» **What you have to do**
For the material below, reproduce exactly each line from the one that has "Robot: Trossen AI" through the one that has "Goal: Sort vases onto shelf", and no others; pictures stay out.

» **Dataset extract**
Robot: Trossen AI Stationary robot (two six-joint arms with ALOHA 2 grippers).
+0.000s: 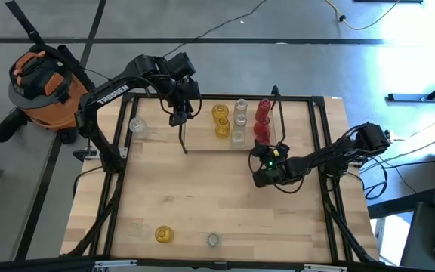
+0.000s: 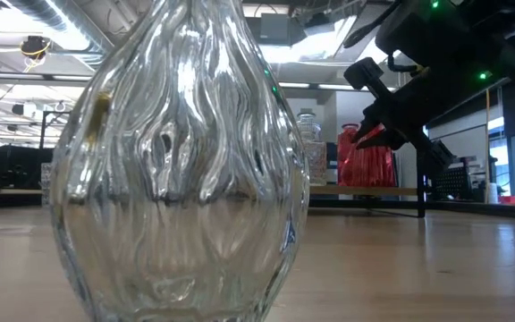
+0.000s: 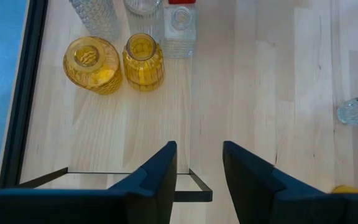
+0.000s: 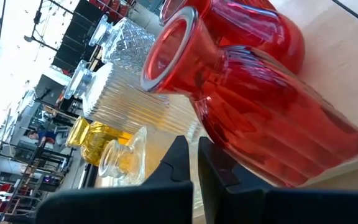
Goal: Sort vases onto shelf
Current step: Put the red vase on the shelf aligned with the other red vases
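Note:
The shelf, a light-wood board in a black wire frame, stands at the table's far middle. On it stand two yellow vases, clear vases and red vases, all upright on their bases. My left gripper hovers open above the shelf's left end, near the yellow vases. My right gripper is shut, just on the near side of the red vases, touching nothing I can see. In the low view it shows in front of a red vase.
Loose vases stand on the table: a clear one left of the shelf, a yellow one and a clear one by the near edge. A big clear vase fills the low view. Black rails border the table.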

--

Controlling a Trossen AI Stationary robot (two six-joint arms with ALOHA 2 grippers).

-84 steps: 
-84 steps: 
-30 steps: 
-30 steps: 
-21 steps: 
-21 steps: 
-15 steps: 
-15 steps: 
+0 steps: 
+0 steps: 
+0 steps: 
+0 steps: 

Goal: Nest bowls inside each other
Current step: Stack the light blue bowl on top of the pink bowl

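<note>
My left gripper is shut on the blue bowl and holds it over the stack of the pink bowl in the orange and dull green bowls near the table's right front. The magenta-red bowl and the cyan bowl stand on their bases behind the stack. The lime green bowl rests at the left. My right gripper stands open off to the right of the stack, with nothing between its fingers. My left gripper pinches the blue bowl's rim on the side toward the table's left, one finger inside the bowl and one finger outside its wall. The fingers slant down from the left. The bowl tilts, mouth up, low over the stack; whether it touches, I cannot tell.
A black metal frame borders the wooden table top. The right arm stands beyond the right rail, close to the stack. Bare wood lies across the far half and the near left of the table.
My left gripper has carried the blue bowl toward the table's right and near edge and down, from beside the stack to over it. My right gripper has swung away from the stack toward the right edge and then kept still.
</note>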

» **Written answer**
Robot: Trossen AI Stationary robot (two six-joint arms with ALOHA 2 grippers).
+0.000s: 
+0.000s: 
+0.000s: 
+0.000s: 
Goal: Sort vases onto shelf

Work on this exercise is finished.